Преданное прошлое | страница 57



Я забралась наверх, а Элисон осталась у основания лестницы, сжимая пальцами, как клешнями, балясину перил.

Пространство чердака оказалось таким же светлым и ярким, как остальные помещения дома, только тут все вещи валялись в полном беспорядке. Огромное треугольное слуховое окно, встроенное в северный скат крыши, пропускало внутрь мощный поток дневного света, за что я была ему глубоко признательна. В одном конце чердака стоял рабочий стол Эндрю, весь заваленный бумагами. Там же обнаружился компьютер с погасшим экраном; вид у него был чрезвычайно обиженный. Его уже недели две никто не включал. Предсмертная записка, как сказала мне Элисон, была заткнута за монитор. Над серединой помещения проходила толстенная деревянная балка.
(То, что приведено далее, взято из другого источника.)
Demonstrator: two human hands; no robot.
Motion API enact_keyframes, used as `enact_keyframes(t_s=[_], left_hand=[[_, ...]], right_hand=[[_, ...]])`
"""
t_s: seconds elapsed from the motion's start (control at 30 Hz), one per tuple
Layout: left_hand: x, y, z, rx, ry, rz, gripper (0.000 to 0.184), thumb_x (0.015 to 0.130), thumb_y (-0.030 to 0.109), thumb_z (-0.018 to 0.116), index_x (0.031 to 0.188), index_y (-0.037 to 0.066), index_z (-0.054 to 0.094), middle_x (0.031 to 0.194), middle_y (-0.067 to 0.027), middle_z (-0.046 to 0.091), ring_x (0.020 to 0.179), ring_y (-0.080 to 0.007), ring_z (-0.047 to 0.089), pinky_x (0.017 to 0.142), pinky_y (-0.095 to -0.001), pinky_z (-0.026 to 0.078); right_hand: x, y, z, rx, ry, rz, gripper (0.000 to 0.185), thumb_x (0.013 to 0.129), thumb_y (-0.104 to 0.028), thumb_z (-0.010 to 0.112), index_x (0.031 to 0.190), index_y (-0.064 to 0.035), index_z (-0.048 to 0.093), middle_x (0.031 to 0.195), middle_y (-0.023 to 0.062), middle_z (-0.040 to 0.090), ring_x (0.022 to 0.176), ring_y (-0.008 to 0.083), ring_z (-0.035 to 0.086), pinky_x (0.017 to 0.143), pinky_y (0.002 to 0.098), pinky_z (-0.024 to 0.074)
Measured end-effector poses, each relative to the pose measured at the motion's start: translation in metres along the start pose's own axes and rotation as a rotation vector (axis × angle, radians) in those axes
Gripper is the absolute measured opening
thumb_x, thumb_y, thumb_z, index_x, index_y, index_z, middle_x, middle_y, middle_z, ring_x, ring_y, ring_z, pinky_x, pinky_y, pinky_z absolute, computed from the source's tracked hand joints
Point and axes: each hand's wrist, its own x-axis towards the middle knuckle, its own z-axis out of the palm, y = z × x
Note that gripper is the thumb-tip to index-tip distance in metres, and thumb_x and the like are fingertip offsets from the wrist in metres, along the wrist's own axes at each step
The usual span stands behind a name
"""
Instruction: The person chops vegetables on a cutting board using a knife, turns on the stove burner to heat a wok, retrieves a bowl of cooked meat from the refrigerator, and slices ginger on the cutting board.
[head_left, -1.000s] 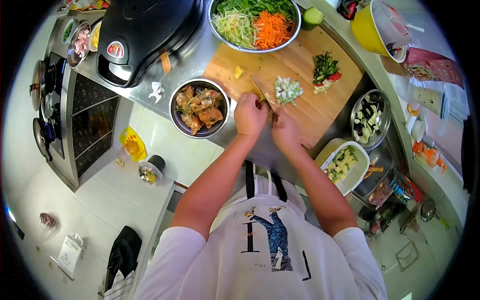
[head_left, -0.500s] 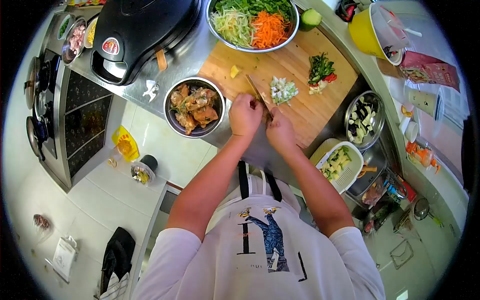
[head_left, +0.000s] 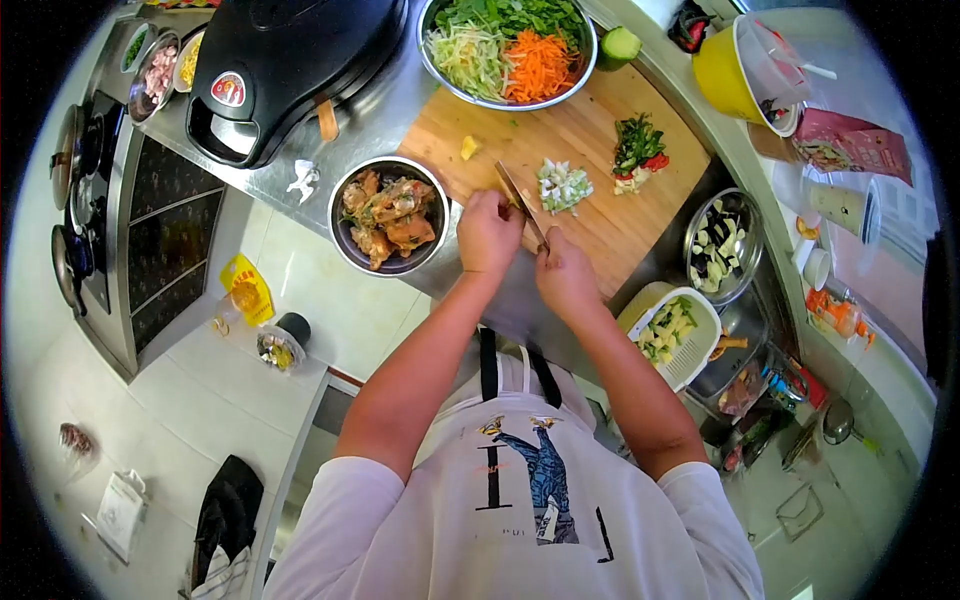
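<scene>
My right hand (head_left: 565, 270) is wrapped round the handle of a knife (head_left: 516, 195), whose blade points up and left over the wooden cutting board (head_left: 610, 230). Beside the blade, my left hand (head_left: 489, 232) is closed, its fingertips pressed on a small piece that is mostly hidden. A yellow piece (head_left: 468, 147) lies above my left hand. Chopped white and green bits (head_left: 563, 187) form a pile right of the knife. Farther right are chopped greens (head_left: 637, 143) with red bits. A bowl of meat pieces (head_left: 390, 218) stands left of my left hand.
A large bowl (head_left: 483, 100) of shredded vegetables stands at the board's far edge, beside a black appliance (head_left: 290, 70). On the right are a bowl of dark and pale pieces (head_left: 718, 247), a white basket (head_left: 700, 345) and a yellow tub (head_left: 714, 75).
The knife has turned slightly and shifted relative to my left fingers, showing more of its handle end. Both hands stay close together at the board's near edge. The whole view has shifted a little.
</scene>
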Motion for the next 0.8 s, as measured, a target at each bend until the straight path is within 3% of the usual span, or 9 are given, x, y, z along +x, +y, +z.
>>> enact_keyframes(t_s=[0.13,0.53,0.63,0.7,0.8], left_hand=[[-0.001,-0.006,0.001,0.104,-0.036,0.038,0.012,0.072,0.011,0.065,0.074,0.001,0.059,0.078,-0.0156,0.059,0.073,-0.034,0.059,0.066,-0.0397,0.048],[-0.003,-0.008,0.003,-0.001,0.015,0.075,0.009,0.071,0.008,0.063,0.07,0.003,0.055,0.077,-0.0152,0.056,0.07,-0.037,0.056,0.063,-0.0439,0.046],[-0.004,-0.01,0.001,-0.01,0.046,0.098,0.009,0.071,0.009,0.063,0.07,0.003,0.056,0.076,-0.0153,0.056,0.071,-0.0369,0.056,0.063,-0.0438,0.046],[-0.004,-0.008,0.0,0.015,0.048,0.127,0.012,0.072,0.011,0.065,0.069,0.001,0.057,0.073,-0.0151,0.056,0.069,-0.0344,0.057,0.062,-0.0398,0.047],[-0.003,-0.008,0.0,-0.019,0.01,0.06,0.009,0.071,0.01,0.064,0.068,0.004,0.058,0.077,-0.0142,0.057,0.07,-0.0357,0.057,0.063,-0.0423,0.047]], right_hand=[[0.011,-0.004,0.011,0.028,0.006,0.043,0.012,0.084,-0.009,0.053,0.093,-0.0025,0.047,0.077,0.0267,0.058,0.077,0.0474,0.056,0.066,0.0526,0.0431],[0.005,-0.001,0.0,-0.023,-0.095,0.127,0.014,0.083,-0.01,0.052,0.096,-0.0047,0.051,0.082,0.0266,0.06,0.08,0.0473,0.057,0.069,0.0553,0.0424],[0.013,0.007,0.024,0.105,0.02,0.072,0.015,0.082,-0.012,0.053,0.095,-0.0041,0.051,0.083,0.0259,0.06,0.081,0.0472,0.057,0.069,0.0553,0.0424],[0.009,0.012,0.025,0.093,0.019,0.041,0.016,0.082,-0.012,0.053,0.095,-0.0038,0.05,0.083,0.026,0.06,0.081,0.0472,0.057,0.069,0.0552,0.0426],[0.006,0.003,0.004,0.057,-0.026,0.048,0.018,0.081,-0.011,0.053,0.097,-0.0032,0.051,0.082,0.0265,0.06,0.081,0.047,0.057,0.069,0.0549,0.0427]])
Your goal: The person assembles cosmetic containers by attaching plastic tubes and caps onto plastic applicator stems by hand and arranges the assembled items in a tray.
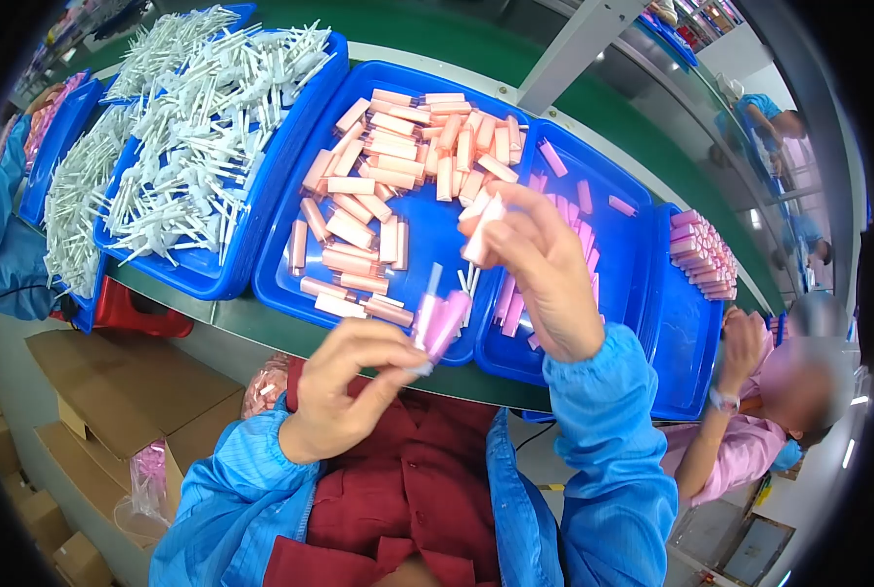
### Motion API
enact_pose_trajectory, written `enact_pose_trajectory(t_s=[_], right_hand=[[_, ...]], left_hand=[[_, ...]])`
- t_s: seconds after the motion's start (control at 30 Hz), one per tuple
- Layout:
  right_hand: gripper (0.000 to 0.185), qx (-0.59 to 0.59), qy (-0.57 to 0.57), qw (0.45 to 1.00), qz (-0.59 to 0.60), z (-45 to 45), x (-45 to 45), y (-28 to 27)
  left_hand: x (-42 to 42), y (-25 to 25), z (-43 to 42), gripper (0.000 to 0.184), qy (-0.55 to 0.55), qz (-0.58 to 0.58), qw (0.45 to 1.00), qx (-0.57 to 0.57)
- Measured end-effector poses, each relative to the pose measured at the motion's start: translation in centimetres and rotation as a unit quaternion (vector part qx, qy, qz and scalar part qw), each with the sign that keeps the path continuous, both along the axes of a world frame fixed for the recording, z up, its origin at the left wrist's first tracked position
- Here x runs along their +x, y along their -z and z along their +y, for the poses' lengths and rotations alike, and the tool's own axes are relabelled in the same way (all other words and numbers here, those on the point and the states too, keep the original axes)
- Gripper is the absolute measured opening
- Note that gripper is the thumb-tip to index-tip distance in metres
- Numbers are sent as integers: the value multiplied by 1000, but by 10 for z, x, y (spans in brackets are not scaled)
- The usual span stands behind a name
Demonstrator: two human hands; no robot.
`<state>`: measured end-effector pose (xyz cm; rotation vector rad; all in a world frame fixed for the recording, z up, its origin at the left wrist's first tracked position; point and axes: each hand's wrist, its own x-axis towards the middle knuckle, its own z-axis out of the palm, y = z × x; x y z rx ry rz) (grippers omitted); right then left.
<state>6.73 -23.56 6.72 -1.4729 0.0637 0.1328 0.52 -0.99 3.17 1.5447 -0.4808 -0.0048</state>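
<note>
My left hand (pixel 354 377) is closed in a pinch in front of the blue trays. It holds a purple-pink plastic tube (pixel 444 325) together with a clear, thin-stemmed plastic piece (pixel 431 293), both slightly blurred. Higher and to the right, my right hand (pixel 540 259) pinches a pale peach tube (pixel 481 230) between thumb and fingers. Below that hand lies a blue tray (pixel 422 235) with many peach tubes (pixel 393 166) and a few thin white sticks (pixel 468 289). Purple-pink tubes (pixel 552 157) lie in the blue tray (pixel 623 264) to its right, partly hidden by my right hand.
White stemmed plastic parts (pixel 197 147) are heaped in blue trays at the left. A further tray (pixel 677 323) holds stacked pink tubes (pixel 703 256). Another person's hand (pixel 740 352) is at the right edge. An open cardboard box (pixel 134 391) stands below the table.
</note>
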Motion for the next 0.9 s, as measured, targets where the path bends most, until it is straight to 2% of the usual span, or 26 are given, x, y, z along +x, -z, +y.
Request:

На ней так и болтался обрывок веревки с перерезанным острым ножом концом — полиция перерезала, как я поняла, поскольку Элисон заявила, что так и не смогла заставить себя прикоснуться к мертвому телу. Я старалась не смотреть туда, но глаза не слушались. Веревка была ярко-синего цвета, что-то синтетическое, нейлон или полипропилен, и на вид довольно грубая, на такой, наверное, трудно завязать хороший узел. Интересно, подумала я, где же Эндрю научился вязать узлы? А руки у него дрожали, когда он затягивал петлю?

Я представила себе, как грубые волокна врезаются в нежную кожу его шеи, и заставила себя выбросить из головы эту чушь.

— Коробки видишь? — спросила снизу Элисон. Голос ее звучал фальшиво-возбужденно. — Они должны стоять рядом с большой чертежной доской.

Ну, это сооружение трудно было не заметить: огромная старая чертежная доска архитектора возвышалась в конце чердака прямо у щипца, а рядом, поставленные друг на друга, торчали три картонные коробки. Верхняя была покрыта толстенным слоем пыли; видно было, что до них долгое время не дотрагивались.

Я стащила верхнюю коробку вниз и открыла. Оттуда на меня уставилось лицо Эндрю, живое и улыбающееся, и его присутствие вдруг заполонило весь чердак. Я выронила коробку, рассыпав множество фотографий. Элисон и Эндрю, Эндрю и Элисон — ЭЭ, или «экономные эгоисты», как шутливо называли парочку друзья, — сотня, две сотни фото, снятых вместе и по отдельности; вместе с другими людьми на свадьбах, в лодках; история, запечатленная на цветной пленке «Фудзи» и упакованная в пропыленную старую коробку.

— Прошу прощения, — крикнула я вниз. — Я тут кое-что рассыпала.

Собрала фотографии и затолкала обратно в коробку, отводя взгляд от того, что на них изображено, от того гораздо более симпатичного мира. Во второй коробке были сложены старые записные книжки и дневники, выгоревшая книга записи посетителей, но ничего похожего на семейную Библию. Оставалась последняя коробка. Я с трудом раскрыла ее. Под связкой пожелтевших газет обнаружился некий здоровенный прямоугольный предмет, воняющий затхлостью. Я вытащила фолиант наружу. Кожаный переплет на ощупь был влажным и отдавал плесенью, хотя и сама коробка, и весь чердак были сухими, а крыша — водонепроницаемой; такое впечатление, что огромный том сохранял свой собственный климат.